A GP who has taken down a website offering coronavirus testing kits insists he had never intended to make a profit.
Dr Youssef Beaini, from Bradford, said he had wanted to help fellow healthcare workers concerned about their health.
He was speaking after an article by the Guardian highlighted he was selling the tests.
The General Medical Council (GMC) said it expected doctors to be clear about the safety and accuracy of such tests.
Dr Beaini said he had acted with friends due to the concerns of himself and many colleagues.

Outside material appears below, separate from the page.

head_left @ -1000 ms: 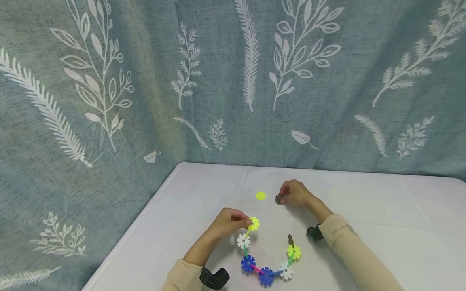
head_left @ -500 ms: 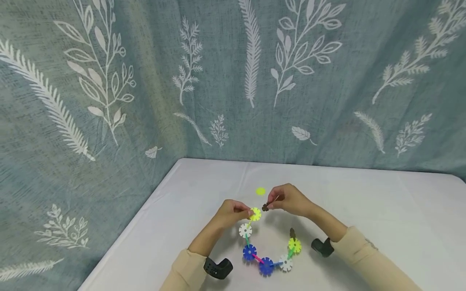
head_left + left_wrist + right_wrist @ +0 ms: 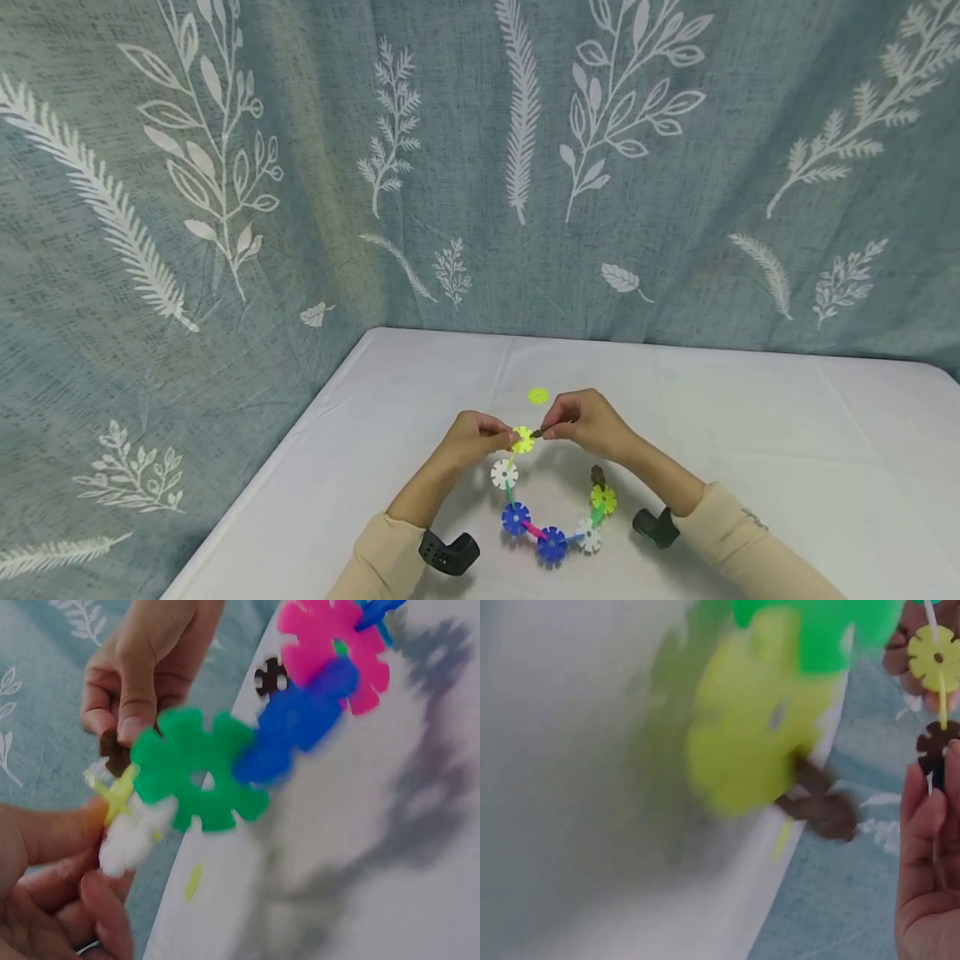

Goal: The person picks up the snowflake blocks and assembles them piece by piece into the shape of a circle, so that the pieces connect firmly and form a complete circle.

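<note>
Yellow-green disc (image 3: pixel 522 439), the top left end of a curved chain of snowflake discs (image 3: pixel 551 544), is pinched by the left hand (image 3: pixel 472 439). Right hand (image 3: pixel 588 422) pinches a brown disc (image 3: pixel 538 432), edge touching the yellow-green disc at its 3 o'clock. Chain lies on the white counter (image 3: pixel 750 433), its far end a second brown disc (image 3: pixel 597 476). One loose yellow-green disc (image 3: pixel 537 396) sits at 12 o'clock of both hands, apart.

Right hand (image 3: pixel 930 847) cut off at frame edge, near yellow disc (image 3: pixel 754 742) blurred
</note>
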Demonstrator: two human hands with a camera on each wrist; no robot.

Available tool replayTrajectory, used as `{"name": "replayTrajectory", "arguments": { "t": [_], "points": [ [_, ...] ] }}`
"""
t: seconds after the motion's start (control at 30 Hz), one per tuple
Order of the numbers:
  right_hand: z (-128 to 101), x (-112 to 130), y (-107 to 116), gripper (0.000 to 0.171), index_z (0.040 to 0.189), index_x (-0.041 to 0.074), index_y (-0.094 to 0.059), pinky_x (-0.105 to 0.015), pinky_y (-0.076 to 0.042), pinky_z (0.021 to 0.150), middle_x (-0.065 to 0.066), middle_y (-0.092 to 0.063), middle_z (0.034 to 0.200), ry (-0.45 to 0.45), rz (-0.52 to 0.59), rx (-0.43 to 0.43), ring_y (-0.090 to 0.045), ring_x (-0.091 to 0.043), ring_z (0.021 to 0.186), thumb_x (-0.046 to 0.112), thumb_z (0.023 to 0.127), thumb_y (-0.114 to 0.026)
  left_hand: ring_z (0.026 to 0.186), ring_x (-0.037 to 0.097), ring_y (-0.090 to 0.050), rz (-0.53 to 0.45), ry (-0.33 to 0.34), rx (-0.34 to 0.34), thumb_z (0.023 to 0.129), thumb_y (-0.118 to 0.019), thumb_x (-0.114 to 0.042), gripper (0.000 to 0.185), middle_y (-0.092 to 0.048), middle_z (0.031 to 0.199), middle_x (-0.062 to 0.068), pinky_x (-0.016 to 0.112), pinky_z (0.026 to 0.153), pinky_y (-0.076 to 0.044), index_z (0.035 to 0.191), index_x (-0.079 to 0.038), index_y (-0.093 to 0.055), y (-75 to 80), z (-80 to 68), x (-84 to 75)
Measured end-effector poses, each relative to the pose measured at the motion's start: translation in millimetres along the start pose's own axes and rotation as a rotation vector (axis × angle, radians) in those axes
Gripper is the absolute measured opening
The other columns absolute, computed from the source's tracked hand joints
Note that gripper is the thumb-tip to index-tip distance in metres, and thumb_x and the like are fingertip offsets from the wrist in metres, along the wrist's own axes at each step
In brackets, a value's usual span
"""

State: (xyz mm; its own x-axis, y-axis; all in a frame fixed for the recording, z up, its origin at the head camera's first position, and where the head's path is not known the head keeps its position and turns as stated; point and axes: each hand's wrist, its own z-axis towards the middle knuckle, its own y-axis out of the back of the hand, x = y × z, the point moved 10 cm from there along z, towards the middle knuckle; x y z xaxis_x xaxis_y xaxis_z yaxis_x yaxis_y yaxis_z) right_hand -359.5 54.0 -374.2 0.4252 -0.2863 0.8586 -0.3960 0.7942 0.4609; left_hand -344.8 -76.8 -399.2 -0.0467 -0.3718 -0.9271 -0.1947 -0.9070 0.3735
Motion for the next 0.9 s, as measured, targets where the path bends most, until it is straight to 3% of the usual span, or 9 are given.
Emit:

"For the first time in our lives, through our work, we are looking at really up close the possibility of getting ill from the work," he said.
"Ending up in hospital, possibly even on a ventilator and dying."
He said the scheme was intended to help health professionals.
"The whole point was to make a positive impact on our society, in fact the project has turned out to have cost me about £1,000.
"Profit was never an aim of this project whatsoever."
The testing kits use a small amount of blood to reveal if a person has Covid-19, Dr Beaini said.
Public Health England has said there were no testing kits for coronavirus approved for home use.
Dr Beaini said he and his friends purchased about 100 kits and sold about 40, the rest being donated to health professionals and key workers.
An administrative error meant two kits were sold to members of the public and they have since been refunded, he added.
In a statement, a GMC spokesperson said: "We would be concerned to learn that doctors are exploiting patients' vulnerability or lack of medical knowledge, in order to profit from the fear and uncertainty caused by the pandemic.
"We also expect doctors to be clear about the safety and accuracy of Covid-19 tests, and not to offer or recommend tests that are unproven, clinically unverified and or otherwise unreliable."